» **Description of the task**: Give again, word for word, every line in the entries below from the line with "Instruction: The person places" up to and including the line with "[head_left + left", and no other line.

» **Material provided**:

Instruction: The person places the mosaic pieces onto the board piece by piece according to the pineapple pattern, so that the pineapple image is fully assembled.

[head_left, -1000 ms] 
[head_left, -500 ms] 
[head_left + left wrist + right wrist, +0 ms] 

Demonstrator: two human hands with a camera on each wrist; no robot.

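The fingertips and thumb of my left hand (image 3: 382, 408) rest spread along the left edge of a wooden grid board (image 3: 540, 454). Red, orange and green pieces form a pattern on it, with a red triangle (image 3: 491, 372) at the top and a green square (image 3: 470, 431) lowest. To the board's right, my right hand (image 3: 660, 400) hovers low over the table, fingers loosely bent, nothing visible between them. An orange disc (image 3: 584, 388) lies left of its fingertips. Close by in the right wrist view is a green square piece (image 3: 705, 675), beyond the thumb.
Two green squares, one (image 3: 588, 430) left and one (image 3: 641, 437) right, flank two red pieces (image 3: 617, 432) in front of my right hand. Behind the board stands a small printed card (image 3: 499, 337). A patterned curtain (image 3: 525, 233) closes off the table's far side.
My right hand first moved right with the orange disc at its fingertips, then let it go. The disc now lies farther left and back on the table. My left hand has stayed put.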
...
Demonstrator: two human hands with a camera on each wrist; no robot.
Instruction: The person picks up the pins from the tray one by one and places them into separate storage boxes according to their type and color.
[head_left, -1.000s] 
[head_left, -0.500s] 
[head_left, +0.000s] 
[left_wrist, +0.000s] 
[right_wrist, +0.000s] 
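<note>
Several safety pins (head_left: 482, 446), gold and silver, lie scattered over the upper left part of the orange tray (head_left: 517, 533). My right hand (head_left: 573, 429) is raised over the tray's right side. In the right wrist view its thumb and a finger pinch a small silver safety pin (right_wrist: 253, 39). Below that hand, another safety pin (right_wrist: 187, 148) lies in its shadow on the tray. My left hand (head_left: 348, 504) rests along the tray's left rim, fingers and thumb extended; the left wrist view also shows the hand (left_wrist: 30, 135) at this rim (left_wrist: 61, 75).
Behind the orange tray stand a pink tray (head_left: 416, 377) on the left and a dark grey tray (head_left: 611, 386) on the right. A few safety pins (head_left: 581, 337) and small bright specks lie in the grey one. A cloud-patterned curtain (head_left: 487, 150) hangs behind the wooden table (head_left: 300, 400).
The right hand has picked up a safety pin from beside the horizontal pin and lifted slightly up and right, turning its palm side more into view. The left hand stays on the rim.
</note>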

» **Written answer**:
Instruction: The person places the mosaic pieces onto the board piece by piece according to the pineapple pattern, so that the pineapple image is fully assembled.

[head_left, -1000 ms] 
[head_left, -500 ms] 
[head_left + left wrist + right wrist, +0 ms] 

The exercise is now complete.